[YOUR INSTRUCTIONS]
Read through the listing, and wherever a line holds the word "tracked", return it.

[EXTRACTED DATA]
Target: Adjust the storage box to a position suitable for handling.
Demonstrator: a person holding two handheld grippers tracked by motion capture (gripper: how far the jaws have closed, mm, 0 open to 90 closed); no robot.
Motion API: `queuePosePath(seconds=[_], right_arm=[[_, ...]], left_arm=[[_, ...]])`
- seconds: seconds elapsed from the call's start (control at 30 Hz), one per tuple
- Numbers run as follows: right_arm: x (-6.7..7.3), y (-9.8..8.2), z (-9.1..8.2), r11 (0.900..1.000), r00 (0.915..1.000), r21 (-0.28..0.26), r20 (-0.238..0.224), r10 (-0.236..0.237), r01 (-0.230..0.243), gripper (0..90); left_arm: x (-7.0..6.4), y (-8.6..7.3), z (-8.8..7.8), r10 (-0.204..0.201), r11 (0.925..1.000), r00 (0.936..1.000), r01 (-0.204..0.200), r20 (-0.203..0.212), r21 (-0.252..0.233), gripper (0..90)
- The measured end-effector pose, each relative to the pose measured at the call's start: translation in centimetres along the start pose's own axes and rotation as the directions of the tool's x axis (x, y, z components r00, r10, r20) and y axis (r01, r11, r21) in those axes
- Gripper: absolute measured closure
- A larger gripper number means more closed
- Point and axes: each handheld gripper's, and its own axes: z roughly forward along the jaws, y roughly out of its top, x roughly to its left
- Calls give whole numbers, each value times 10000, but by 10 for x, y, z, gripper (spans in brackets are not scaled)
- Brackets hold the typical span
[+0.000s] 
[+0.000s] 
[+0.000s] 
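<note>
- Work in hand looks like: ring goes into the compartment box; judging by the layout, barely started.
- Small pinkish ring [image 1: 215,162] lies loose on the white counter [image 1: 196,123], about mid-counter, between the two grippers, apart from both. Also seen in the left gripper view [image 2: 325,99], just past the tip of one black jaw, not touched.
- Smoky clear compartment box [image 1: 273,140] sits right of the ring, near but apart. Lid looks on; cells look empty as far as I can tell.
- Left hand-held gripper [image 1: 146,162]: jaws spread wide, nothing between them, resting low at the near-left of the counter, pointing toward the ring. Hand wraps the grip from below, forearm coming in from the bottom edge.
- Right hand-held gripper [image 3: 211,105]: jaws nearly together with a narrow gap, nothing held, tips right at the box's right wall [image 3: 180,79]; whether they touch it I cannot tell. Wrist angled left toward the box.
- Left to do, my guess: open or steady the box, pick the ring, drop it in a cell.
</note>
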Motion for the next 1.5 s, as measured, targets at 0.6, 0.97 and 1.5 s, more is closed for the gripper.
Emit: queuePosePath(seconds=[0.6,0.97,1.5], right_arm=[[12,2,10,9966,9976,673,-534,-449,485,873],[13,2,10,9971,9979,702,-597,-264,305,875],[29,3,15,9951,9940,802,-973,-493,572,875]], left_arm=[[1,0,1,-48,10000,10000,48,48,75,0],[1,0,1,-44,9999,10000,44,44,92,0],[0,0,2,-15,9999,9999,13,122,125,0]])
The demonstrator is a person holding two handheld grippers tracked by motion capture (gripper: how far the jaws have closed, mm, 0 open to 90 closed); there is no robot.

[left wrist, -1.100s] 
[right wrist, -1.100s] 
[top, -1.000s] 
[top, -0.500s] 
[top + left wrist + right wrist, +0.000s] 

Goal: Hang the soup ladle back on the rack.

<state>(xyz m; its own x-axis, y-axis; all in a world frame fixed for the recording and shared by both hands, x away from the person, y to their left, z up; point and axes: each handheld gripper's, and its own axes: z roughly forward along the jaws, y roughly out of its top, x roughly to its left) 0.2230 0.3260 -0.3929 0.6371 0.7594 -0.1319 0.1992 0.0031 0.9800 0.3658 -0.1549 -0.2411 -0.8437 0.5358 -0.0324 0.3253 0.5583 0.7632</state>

[EXERCISE RESULT]
Demonstrator: a person holding two handheld grippers tracked by motion capture (gripper: how far the jaws have closed, mm, 0 open to 90 closed); no robot.
The demonstrator is a person holding two handheld grippers tracked by motion capture (gripper: how far the jaws have closed, mm, 0 open to 90 closed); there is no robot.

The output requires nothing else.